With the help of donors like you, OpenOceans Global is developing solutions to save our ocean.
In July 1959, I read a Scientific American article, “Carbon Dioxide and Climate.” This was the tagline for the article: "By burning billions of tons of fossil fuels, man may alter the earth’s climate."
In 1986, I conceptualized and oversaw the development of comic book that was distributed to every fifth grader in San Diego County. Called “Voyage to Gloom Island,” the comic book educated young readers about challenges facing the ocean by following the journey of a group of youngsters out on the ocean with a scientist. They cut plastic away from a pelican, leaned that six pack rings, monofilament line and plastic bags have to be disposed of properly. One of the children said “If they are kept out of the ocean, what happened to the pelican won’t happen to other animals.”

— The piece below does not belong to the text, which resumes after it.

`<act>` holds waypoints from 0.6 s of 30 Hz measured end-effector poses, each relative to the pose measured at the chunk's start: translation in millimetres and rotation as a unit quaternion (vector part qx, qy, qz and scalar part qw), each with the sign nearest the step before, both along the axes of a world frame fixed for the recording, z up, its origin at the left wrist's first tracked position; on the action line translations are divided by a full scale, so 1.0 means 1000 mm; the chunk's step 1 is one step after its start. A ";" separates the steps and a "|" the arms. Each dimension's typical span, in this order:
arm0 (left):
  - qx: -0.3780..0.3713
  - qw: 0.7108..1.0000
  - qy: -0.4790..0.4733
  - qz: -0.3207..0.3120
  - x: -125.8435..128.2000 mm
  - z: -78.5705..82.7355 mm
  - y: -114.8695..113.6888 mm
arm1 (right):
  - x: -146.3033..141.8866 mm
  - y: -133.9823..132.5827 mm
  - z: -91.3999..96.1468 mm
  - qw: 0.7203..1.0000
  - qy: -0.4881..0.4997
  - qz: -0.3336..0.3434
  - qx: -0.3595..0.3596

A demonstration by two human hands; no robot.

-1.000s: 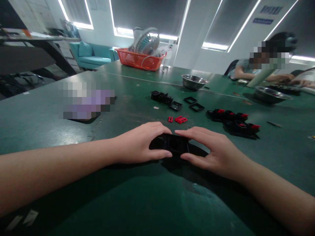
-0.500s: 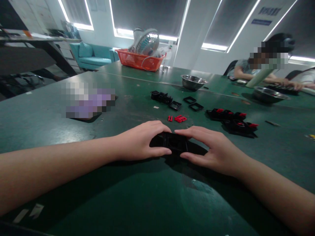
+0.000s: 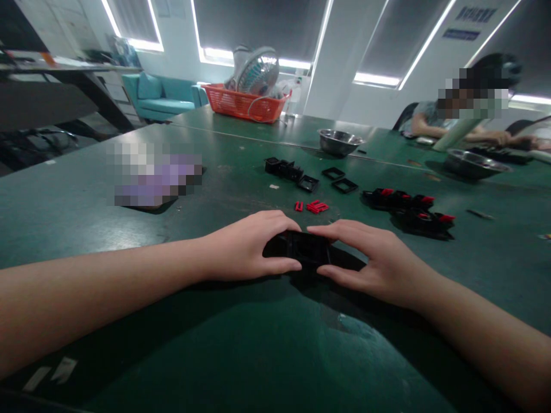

These are just some of the stories I became aware of since that first Scientific American article in 1959, yet many people deny science I knew about sixty years ago and plastic pollution in the ocean remains rampant even though thirty years ago I was trying to educate kids about the problem.
At OpenOceans Global we don’t believe science is enough. Science is about inquiry, not always solutions. We don’t believe education is enough. Education is about telling stories. What has been missing is the global sense of community that we must embrace to solve global problems.
At OpenOceans Global, we do not aspire to be the heroes solving the ocean crises. We aspire to unify the people who are facing common problems like plastic and trash so we can stop the source of the problems and actually move forward to solve them.
There are three pillars to our process.
See our vision, mission, and definition of the ocean below.
VISION. A world where ocean crises have been solved.
MISSION. To solve ocean crises by unifying and empowering global communities by sharing and visualizing accurate information and solutions.
DEFINITION OF THE OCEAN. The "ocean" includes the confluence of the sea with the world's watersheds, the water cycle and the ocean's interactions with the atmosphere and climate.